Repeat verbatim, and only, the lines of the data below, beginning at the line that contains "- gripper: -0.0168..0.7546" and stopping after the line that contains "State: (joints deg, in".

--- START ---

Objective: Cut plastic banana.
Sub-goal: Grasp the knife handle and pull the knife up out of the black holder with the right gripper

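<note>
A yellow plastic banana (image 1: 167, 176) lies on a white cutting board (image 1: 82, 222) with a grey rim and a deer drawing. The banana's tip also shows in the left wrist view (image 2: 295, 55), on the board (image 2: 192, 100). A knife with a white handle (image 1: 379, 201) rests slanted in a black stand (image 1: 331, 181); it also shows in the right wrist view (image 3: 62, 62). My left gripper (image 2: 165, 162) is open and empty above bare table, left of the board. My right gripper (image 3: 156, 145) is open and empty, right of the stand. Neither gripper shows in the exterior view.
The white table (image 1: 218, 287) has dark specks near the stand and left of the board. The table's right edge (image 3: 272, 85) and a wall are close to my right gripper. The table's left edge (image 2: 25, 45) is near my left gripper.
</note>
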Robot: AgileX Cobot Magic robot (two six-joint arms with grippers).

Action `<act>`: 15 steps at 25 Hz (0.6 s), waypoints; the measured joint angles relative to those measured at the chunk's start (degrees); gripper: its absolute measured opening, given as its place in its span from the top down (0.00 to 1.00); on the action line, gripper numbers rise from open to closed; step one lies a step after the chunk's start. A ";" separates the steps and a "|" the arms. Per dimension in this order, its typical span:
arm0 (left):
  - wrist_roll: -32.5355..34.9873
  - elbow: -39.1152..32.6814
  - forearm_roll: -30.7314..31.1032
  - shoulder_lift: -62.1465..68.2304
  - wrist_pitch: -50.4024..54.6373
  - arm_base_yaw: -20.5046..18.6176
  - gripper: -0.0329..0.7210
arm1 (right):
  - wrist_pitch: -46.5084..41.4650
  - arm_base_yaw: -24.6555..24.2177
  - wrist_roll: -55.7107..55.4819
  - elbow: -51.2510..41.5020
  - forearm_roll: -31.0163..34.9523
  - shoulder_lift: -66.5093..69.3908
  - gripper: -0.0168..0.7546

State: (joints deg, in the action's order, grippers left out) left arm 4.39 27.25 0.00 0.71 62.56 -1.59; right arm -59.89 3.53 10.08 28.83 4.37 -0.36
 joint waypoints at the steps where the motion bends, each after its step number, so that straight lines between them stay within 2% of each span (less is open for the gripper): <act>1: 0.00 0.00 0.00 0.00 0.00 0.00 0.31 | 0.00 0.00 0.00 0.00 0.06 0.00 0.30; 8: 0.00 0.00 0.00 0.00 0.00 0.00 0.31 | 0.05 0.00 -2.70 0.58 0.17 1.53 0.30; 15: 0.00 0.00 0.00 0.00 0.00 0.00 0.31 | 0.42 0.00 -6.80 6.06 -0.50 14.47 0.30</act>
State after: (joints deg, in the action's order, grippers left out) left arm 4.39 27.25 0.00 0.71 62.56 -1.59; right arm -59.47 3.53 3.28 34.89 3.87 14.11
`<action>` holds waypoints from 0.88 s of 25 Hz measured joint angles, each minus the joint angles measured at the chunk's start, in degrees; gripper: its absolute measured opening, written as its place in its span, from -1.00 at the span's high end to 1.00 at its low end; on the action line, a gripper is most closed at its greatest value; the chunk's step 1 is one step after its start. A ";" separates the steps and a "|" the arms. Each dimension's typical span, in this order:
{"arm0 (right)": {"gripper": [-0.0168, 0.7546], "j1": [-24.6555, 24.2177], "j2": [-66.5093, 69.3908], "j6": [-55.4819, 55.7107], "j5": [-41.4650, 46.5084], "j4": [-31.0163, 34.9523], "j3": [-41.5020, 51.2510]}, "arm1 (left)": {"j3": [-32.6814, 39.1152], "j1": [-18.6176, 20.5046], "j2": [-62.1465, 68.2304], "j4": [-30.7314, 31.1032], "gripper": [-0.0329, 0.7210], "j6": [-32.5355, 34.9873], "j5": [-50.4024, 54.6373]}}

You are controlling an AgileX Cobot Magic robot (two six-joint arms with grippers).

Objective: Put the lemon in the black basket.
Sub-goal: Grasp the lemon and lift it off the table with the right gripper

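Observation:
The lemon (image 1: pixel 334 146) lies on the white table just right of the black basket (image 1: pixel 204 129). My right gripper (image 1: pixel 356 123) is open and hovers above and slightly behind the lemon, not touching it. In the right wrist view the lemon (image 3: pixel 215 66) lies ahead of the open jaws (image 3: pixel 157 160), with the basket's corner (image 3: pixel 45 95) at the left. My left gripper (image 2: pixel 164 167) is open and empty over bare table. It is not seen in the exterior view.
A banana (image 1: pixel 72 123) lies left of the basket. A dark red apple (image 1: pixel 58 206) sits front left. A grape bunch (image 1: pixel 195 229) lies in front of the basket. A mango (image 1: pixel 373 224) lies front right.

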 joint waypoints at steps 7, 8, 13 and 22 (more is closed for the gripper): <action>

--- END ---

Written reply:
  - gripper: -0.0168..0.7546

State: (joints deg, in the action's order, grippers left out) left arm 4.39 27.25 0.00 0.71 62.56 -1.59; right arm -59.89 3.53 10.08 28.83 4.37 -0.36

This is the complete answer.